Flagyl is an antibiotic effective against anaerobic bacteria and certain parasites. Anaerobic bacteria are single-celled, living organisms that thrive in environments in which there is little oxygen (anaerobic environments). Anaerobic bacteria can cause disease in the abdomen (bacterial peritonitis), liver (liver abscess), and pelvis (abscess of the ovaries and the Fallopian tubes). Giardia lamblia and ameba are intestinal parasites that can cause abdominal pain and diarrhea in infected individuals. Trichomonas is a vaginal parasite that causes inflammation of the vagina (vaginitis). Metronidazole selectively blocks some of the functions within the bacterial cells and the parasites resulting in their death.

What brand names are available for metronidazole?

  • Flagyl and Flagyl ER are the available brand names for metronidazole in the US.
    • Metro IV, Metromidol, Protostat, and Satric are brands names for metronidazole that have been discontinued in the US.

    Is this drug available as a generic?

    Yes

    Do I need a prescription for this drug?

    Yes

    Why is metronidazole prescribed to patients?

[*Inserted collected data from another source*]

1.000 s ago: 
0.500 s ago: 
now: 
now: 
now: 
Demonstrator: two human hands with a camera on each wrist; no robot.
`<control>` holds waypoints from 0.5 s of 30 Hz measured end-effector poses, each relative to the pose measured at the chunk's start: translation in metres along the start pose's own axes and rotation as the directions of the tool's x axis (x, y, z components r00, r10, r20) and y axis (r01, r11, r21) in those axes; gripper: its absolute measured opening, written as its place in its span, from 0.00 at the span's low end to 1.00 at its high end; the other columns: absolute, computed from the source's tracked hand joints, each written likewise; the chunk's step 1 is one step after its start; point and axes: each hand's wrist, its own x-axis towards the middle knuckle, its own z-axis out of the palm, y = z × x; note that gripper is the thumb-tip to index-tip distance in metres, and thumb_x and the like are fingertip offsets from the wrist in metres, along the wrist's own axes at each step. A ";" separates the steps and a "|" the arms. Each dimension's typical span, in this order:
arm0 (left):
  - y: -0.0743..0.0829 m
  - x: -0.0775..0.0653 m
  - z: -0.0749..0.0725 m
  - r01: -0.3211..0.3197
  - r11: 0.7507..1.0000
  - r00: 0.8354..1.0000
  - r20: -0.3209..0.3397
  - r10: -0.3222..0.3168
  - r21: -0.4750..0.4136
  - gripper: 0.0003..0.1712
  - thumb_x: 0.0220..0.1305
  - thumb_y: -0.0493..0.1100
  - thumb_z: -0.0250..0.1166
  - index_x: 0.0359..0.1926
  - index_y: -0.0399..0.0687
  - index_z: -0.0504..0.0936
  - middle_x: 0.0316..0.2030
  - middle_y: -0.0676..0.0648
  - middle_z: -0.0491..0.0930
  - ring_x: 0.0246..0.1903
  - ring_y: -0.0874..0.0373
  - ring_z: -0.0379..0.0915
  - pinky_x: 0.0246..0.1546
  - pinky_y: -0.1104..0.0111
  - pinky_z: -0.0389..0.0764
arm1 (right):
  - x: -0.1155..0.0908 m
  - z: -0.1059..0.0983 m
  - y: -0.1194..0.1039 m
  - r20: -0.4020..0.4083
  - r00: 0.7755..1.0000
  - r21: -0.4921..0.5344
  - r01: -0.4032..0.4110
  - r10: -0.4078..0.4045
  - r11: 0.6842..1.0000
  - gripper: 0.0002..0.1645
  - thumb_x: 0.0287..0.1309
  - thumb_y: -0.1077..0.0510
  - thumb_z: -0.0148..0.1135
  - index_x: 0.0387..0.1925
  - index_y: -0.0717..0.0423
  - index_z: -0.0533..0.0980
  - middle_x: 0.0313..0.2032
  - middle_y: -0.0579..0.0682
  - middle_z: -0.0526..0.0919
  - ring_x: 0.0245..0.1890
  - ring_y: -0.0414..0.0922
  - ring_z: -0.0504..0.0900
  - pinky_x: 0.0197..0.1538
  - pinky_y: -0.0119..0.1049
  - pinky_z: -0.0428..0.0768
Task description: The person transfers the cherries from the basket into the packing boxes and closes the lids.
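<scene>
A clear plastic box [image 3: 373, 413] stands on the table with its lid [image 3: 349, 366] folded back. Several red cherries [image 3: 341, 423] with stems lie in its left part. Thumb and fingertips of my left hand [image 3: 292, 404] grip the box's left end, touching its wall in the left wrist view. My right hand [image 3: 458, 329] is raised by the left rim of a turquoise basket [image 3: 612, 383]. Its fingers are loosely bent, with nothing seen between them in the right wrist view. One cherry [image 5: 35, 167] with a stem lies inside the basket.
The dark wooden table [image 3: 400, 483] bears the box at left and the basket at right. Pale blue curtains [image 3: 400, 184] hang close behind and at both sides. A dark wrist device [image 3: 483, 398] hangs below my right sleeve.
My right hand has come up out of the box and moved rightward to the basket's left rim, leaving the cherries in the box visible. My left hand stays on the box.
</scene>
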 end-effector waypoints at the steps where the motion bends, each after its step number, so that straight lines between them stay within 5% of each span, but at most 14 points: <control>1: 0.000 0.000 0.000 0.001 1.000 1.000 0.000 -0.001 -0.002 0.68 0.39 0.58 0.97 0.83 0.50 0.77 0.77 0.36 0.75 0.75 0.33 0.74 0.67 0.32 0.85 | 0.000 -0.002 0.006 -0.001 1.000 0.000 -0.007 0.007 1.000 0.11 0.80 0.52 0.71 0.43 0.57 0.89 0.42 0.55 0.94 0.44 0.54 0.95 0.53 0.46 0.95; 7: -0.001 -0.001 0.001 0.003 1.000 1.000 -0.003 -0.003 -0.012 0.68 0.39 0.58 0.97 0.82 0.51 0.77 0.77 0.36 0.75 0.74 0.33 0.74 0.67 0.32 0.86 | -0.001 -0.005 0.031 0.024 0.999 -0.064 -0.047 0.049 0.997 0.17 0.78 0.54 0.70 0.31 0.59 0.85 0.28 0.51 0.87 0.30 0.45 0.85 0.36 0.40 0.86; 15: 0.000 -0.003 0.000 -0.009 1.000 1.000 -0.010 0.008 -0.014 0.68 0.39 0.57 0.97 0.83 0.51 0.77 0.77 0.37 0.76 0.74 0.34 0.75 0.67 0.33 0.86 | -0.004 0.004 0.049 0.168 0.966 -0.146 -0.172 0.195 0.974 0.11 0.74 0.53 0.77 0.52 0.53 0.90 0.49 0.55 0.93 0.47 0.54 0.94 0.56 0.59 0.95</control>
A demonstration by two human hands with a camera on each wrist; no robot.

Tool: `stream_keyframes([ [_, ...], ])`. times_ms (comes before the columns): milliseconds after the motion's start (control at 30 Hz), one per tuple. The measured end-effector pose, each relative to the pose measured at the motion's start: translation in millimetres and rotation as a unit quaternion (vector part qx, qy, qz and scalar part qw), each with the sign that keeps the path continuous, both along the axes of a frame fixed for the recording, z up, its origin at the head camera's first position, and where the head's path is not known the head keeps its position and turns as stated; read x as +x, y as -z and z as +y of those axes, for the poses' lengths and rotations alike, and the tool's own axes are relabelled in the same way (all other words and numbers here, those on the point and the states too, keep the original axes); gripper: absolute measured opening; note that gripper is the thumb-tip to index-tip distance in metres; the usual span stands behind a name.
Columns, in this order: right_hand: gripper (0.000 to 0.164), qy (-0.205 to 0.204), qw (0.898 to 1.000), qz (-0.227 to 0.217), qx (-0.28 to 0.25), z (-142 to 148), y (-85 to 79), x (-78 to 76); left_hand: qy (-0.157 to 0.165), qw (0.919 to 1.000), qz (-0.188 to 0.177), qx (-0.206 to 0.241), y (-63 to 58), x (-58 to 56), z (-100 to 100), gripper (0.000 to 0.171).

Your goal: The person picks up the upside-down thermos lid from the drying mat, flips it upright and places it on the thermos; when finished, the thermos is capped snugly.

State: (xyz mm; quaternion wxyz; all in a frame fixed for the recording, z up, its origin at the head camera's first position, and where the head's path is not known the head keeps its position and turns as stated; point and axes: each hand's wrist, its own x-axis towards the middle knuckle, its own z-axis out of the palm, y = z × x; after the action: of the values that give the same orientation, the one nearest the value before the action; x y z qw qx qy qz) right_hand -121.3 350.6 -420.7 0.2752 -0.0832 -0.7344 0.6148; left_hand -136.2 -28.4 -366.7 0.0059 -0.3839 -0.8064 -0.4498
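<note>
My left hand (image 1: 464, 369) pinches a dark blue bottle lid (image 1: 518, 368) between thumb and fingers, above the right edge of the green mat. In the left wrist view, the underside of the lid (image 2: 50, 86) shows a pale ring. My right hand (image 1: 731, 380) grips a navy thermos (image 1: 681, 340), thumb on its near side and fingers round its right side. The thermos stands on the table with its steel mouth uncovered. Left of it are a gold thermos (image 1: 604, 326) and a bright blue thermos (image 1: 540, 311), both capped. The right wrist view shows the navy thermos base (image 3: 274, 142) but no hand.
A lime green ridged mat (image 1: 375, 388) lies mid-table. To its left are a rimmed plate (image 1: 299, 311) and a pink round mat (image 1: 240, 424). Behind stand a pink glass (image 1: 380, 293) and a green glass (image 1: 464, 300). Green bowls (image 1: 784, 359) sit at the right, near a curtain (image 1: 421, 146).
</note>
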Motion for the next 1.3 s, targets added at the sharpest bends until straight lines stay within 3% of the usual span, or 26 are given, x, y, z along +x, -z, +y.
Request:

    • Flagyl is used to treat parasitic infections including Giardia infections of the small intestine, amebic liver abscess, and amebic dysentery (infection of the colon causing bloody diarrhea), bacterial vaginosis, trichomonas vaginal infections, and carriers of trichomonas (both sexual partners) who do not have symptoms of infection.
    • Flagyl is also used alone or in combination with other antibiotics in treating abscesses in the liver, pelvis, abdomen, and brain caused by susceptible anaerobic bacteria.
    • Flagyl is also used in treating infection of the colon caused by a bacterium called C. difficile. Many commonly-used antibiotics can alter the type of bacteria that inhabit the colon. C. difficile is an anaerobic bacterium that can infect the colon when the normal types of bacteria in the colon are inhibited by common antibiotics. This leads to inflammation of the colon (pseudomembranous colitis) with severe diarrhea and abdominal pain.)
    • Flagyl also is used in combination with other drugs to treat Helicobacter pylori (H. pylori) that causes stomach or intestinal ulcers.
    • Flagyl topical gel is used for treating acne rosacea.
    • Flagyl vaginal gel is used for treating bacterial vaginosis.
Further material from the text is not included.